§ **Stored entries**
- - -
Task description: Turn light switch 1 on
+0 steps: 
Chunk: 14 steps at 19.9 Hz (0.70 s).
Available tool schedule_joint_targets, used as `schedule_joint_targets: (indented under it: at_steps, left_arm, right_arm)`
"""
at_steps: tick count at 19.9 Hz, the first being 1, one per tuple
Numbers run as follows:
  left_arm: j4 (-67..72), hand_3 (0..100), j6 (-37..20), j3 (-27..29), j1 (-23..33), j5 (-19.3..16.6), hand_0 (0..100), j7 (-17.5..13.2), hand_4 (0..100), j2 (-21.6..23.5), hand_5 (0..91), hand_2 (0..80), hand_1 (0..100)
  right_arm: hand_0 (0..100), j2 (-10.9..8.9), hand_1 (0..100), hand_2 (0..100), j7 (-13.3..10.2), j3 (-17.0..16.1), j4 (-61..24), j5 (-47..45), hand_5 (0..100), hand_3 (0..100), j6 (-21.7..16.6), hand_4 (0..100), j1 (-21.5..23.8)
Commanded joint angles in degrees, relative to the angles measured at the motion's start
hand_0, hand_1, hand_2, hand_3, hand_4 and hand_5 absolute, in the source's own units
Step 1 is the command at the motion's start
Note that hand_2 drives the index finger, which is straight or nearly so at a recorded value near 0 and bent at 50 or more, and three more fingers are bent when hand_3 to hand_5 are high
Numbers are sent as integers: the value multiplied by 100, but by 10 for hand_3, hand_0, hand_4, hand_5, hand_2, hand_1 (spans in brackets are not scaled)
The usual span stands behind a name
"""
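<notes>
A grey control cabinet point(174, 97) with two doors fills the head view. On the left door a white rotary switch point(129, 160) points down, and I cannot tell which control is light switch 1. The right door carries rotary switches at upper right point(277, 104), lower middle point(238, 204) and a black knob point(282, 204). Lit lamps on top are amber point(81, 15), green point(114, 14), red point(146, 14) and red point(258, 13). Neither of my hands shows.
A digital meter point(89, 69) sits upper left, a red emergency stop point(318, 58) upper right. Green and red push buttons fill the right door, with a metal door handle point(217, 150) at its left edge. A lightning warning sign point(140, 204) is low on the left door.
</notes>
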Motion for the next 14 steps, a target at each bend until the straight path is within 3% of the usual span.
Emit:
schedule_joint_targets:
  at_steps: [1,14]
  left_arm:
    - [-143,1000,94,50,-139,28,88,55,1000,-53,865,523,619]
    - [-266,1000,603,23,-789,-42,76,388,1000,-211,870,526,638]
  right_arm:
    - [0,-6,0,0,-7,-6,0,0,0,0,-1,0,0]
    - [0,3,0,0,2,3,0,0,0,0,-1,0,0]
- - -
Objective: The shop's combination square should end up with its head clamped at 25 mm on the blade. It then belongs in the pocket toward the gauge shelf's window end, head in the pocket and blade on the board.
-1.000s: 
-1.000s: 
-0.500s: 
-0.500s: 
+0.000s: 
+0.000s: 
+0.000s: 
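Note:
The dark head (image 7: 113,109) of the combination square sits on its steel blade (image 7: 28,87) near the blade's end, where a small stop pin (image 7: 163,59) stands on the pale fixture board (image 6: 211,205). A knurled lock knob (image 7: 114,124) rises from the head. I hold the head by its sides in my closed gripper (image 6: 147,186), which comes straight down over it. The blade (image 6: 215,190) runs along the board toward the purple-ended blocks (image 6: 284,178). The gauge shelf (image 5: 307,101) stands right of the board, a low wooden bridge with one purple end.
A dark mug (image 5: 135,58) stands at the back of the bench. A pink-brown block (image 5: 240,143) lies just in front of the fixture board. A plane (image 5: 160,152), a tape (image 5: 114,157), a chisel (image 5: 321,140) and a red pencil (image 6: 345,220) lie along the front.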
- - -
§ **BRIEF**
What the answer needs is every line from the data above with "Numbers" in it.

§ **ANSWER TO THE PROBLEM**
Numbers run as follows:
Numbers are sent as integers: the value multiplied by 100, but by 10 for hand_3, hand_0, hand_4, hand_5, hand_2, hand_1 (spans in brackets are not scaled)

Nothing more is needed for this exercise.